The following message was posted by Sweet on his Facebook page earlier today with respect to Stryper‘s album In God We Trust, which was released back in June 1988:
“One of our best albums yet strangely enough, one of our worst. “In God We Trust” could have taken us far beyond where “To Hell With The Devil” had left us but due to over production, over perfecting and me getting very sick throughout the recording process, it suffered from over performed and under achieved production. It definitely includes some of our best tracks to date (In God We Trust, Always There For You, The Writings On The Wall, Lonely) yet the life and energy suffered due to too many takes and too many tracks. If we had produced IGWT properly, it could have taken us to new heights and quite possibly have been our biggest and baddest to date. You live and learn and try not to make the same mistakes? We’ve been doing pretty good ever since ?”
Sleaze Roxx stated the following in its review of In God We Trust:
“In God We Trust is a mixed release for me. I like the ballads on it, along with a few deep cuts, but overall, there are tracks I would just listen to and then put away the CD. I would not play the whole thing in its entirety, even today, after not listening to it for years. One funny aspect of the packaging of the CD is that there is a listing of other artists on the label, where the fans could order other recordings. The reason I mention this is my CD copy has acts like Poison, Hallows Eve, and even a band called Bitch listed, right next to the other Stryper releases. One would think that the label would keep this to only its other Christian acts similar to Stryper.

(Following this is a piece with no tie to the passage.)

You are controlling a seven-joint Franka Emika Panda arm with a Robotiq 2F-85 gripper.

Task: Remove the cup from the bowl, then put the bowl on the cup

The album is a short one, just under 40 minutes with 10 tracks. Although I preferred To Hell With The Devil and Soldiers Under Command as some of Stryper‘s best work, it is hard for acts to follow up a mega hit album, like Stryper tried to do. Fans know what they are getting with the Stryper brand — Christian lyrics with melodic guitar solos (except for the Reborn album where the solos were absent). Although this was not Stryper‘s strongest album, it still sold well and has its following. This album, in my opinion, is able to be listened to in small amounts at a time. Even though I would not listen to the whole thing all the way through, it still has some good aspects to it, which is still better than some of the other Christian acts’ entire catalog.”